Go over the listing below line by line, and return each one holding the string "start".

*** Block opens ***

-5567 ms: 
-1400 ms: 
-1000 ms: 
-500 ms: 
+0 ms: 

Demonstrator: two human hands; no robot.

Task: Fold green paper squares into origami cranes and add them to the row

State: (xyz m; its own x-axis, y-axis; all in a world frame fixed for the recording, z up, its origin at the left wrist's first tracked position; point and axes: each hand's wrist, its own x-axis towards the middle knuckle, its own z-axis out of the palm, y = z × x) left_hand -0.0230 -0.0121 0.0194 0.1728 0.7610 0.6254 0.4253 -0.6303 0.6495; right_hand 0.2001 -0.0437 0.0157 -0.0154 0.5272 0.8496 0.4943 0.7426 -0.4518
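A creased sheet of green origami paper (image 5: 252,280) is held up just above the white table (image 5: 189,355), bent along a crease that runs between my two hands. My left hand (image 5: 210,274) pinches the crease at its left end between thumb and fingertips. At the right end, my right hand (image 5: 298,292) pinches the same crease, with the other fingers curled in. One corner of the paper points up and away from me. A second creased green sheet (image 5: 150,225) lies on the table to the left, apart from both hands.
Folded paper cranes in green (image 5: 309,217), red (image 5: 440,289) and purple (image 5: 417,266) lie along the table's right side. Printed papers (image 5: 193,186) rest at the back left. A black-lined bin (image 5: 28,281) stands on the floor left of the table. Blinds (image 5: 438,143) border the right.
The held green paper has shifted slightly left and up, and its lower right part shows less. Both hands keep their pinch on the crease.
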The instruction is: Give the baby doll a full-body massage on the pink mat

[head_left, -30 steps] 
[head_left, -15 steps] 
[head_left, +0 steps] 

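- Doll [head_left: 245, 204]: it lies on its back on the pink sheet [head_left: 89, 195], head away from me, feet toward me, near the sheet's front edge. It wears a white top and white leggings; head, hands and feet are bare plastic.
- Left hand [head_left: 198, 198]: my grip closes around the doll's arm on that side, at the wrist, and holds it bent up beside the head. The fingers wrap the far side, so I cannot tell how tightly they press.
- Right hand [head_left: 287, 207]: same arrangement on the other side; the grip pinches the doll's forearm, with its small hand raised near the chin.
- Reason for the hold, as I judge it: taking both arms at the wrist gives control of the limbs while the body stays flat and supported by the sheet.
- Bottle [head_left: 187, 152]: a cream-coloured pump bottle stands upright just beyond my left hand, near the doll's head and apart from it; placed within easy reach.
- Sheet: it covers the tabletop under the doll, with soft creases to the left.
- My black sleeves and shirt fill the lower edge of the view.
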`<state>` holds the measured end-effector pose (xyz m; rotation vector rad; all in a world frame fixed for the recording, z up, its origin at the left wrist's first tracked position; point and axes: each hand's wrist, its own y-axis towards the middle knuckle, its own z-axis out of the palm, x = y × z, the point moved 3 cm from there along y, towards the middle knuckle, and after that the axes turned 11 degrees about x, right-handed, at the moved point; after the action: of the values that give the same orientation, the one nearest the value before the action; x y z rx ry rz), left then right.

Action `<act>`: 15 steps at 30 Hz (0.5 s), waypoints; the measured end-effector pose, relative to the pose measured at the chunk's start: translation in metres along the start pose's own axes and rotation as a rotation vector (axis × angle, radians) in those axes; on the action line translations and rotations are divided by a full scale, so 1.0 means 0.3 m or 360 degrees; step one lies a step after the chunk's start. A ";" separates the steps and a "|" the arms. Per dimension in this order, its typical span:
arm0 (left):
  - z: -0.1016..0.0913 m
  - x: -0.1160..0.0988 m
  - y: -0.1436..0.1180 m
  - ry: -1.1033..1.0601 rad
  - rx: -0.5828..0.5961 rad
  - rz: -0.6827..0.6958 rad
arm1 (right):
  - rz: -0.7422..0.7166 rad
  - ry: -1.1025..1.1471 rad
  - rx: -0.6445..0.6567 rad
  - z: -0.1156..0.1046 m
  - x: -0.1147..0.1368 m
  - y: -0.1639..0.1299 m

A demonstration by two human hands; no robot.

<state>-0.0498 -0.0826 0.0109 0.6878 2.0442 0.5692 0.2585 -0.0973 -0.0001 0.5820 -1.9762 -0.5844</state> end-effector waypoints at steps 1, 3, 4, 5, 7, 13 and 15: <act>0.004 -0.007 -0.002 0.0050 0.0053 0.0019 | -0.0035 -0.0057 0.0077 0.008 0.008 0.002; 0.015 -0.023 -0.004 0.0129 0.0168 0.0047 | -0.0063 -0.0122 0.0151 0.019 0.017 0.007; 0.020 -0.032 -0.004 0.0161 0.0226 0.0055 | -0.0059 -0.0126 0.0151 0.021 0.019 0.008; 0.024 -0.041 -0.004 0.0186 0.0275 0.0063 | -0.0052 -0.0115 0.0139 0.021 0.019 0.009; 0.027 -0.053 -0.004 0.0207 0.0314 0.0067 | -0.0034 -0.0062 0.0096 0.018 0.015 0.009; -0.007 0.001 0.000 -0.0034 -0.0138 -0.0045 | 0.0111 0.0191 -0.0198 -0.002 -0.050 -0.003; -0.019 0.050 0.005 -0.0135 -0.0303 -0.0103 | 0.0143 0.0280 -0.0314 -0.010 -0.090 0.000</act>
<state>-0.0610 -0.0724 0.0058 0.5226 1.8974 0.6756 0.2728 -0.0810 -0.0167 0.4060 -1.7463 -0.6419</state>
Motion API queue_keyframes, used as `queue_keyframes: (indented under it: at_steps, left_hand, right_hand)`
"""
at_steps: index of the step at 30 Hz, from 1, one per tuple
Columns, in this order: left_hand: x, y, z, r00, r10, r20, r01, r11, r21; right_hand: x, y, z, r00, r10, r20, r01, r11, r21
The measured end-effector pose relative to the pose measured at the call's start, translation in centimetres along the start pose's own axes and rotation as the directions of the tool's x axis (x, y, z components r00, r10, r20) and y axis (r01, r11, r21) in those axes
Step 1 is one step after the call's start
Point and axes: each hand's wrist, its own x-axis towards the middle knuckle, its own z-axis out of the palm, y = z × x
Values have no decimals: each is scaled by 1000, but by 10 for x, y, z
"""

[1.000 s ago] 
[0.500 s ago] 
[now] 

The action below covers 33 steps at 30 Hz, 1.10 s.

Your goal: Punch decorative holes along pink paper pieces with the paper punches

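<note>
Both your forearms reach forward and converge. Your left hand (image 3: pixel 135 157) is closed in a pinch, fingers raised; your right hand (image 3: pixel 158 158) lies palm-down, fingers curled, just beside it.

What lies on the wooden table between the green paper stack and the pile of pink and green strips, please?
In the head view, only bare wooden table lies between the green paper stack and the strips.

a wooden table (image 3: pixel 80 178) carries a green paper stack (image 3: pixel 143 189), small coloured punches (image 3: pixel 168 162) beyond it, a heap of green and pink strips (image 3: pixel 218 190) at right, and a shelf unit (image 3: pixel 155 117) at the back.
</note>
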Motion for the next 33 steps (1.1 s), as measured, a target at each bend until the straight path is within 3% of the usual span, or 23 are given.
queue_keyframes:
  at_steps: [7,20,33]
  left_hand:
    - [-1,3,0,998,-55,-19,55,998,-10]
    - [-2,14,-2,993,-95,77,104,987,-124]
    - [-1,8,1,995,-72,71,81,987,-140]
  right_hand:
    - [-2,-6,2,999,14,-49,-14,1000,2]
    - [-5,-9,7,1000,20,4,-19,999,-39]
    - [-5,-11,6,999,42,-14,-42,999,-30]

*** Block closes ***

Response box:
Action `<act>`: 15 steps at 30 Hz (0.5 s), waypoints; the measured end-effector pose, relative to the pose measured at the chunk's start: translation in metres along the start pose's own axes and rotation as a rotation vector (axis × angle, radians) in those axes; on the action line translations and rotations are divided by a full scale, so 1.0 means 0.3 m or 360 degrees; step one lies a step after the chunk's start. A ";" separates the steps and a "|" the arms. Per dimension in this order, its typical span:
The measured end-effector pose relative to the pose measured at the call's start, translation in centimetres along the start pose's own axes and rotation as the directions of the tool's x axis (x, y, z components r00, r10, r20) and y axis (r01, r11, r21) in those axes
Step 1 is one step after the call's start

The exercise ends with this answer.